This really makes me nervous sometimes. People start to set their or good and bad? No. That is not how nature works. The good and bad in Taoism is learned by experience and calculation which is why we need to train and learn in taoism to get the real good and bad. You can say good and bad is something named for better understanding of things, but it is just a name that makes us realize the "after effect" of any actions.

 

We in taoism learn good and bad by seeing the after effect. Which means we learn good and bad by the cause and effect of things. Of course, we cannot just read a book and know what is good and bad. We first learn from scriptures (past experience from the wise masters) and text. Then we experience them in our daily life and learn from daily life experience. If you are a taoist priest, you also gain lots of experience from your patients who find you to do ceremonies and healings for them.

 

Now let me give an example of doing a good deed.

 

Donating money - Many people think that donation is a good deed.
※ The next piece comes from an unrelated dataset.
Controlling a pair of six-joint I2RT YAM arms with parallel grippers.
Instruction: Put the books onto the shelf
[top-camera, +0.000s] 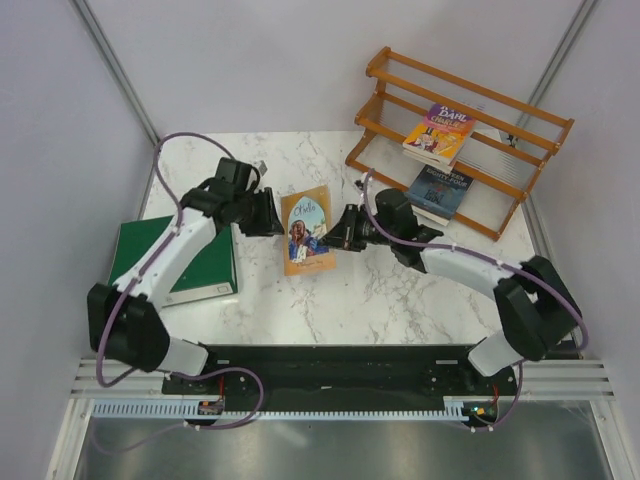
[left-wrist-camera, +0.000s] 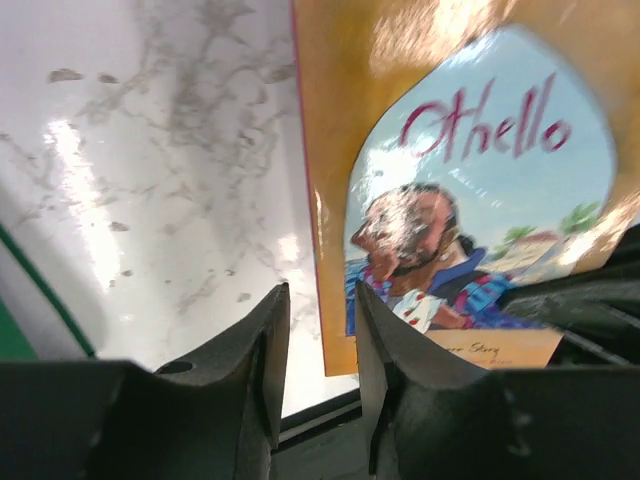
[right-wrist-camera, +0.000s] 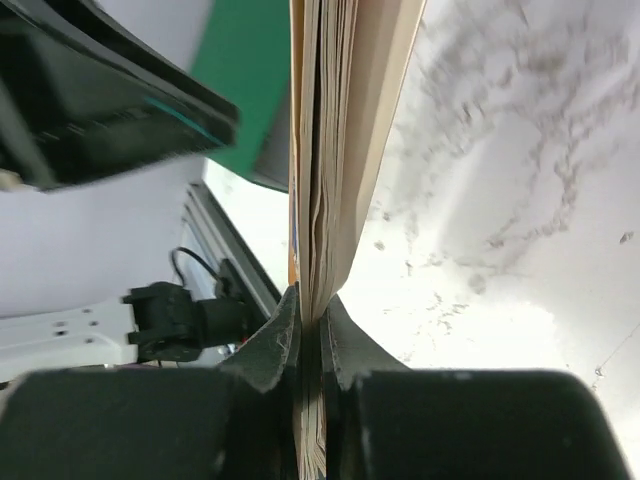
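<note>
– Nearest the overhead camera, the black mounting rail (top-camera: 330, 365) is carrying both arm bases. Where is the tan book (top-camera: 305, 232) sitting?

– Over the middle of the table (top-camera: 400, 300), between the two claws. It is showing its cover to the camera, with its long axis running near to far. I cannot tell whether its lower edge is touching the marble. The right gripper (top-camera: 338, 232) is pinching the right long edge. The left gripper (top-camera: 272, 213) is standing just beside the left edge, on the green binder (top-camera: 175, 262) side.

– And the shelf (top-camera: 520, 125)?

– It is lying far and to the right of the right gripper, so I am judging the right arm the nearer one. The purple-and-yellow book (top-camera: 438, 135) is leaning on the upper tier, showing "DAHL". The dark blue book (top-camera: 440, 190) is resting on the lower tier, its title too small to read.

– What is the left wrist camera showing?

– The left fingers (left-wrist-camera: 270, 350) are standing apart, the gap far wider than the book, and they are clamping nothing. The book's lower corner is showing beyond the gap. The cover is reading "Othello" in red script, with "Story" on the strip below.

– And the right wrist?

– The right fingers (right-wrist-camera: 275, 340) are pressing together on the page edges. The book is rising edge-on straight out of them.
</note>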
Yet, braodly speaking it is, but if you donate money, it doesn't means you get good luck and good feedback. Why so? There is a calculation here that determine how your payback for the good deed will come. For example you donate to the sick kids, that means your money go to the route of human. Then your payback will be something good to you or your kids. But if you donate to WWF (animals) then it means the payback only comes back when you have animals (pets) or if you became a pet in your next life. Very little is coming back to you this life. If you donate to an army, they use the money to build armies and for killing people, so you do not do any good deeds. Maybe you helped to safe people's life, but you saved people to kill others, which is not good. You can say they are only killing bad people, but on the others side, what do the opponet think?

 

Doing good and bad deeds are calculated by karma, cause and effect. You can learn them and found them in your daily life. It comes somtimes in a period of time, sometimes in instant. So you must know how to calculate to be able to know the real good and bad in nature. By ignoring these, you are just making excuse for yourself to not accept the reality and how nature works. That is also why we learn ethics and lots of things about karma in taoism. BAISC.

 

As said by Lao Zi, Good and Bad luck came from no door, people just invited them by their own.

 

You begin by pointing the potential relitivity of morality and 'good' and 'bad', and you continue on making unsubstantiated assertions about an independent standard of 'good' and 'bad.' You have proven nothing, you have just given your definition of good and bad. It seems that you think that suffering=bad, and while this may very well be the origin of the word, it does not imply a metaphysical truth. Nor is it necessarily true across the spectrum of human experience. 'Good' and 'bad' are words, and like many words the connotations vary greatly.

 

And then you go on to make the ridiculous and manipulative claim that anyone who does not agree is fooling themselves and is lacking in an understanding of nature. If you in fact had an elementry understanding of any epistmological theory you would see that your assertions, claims, and manuscripts hold little water.

 

Do not bottle yourself up and reject all other possibilities without reasoning out your own first.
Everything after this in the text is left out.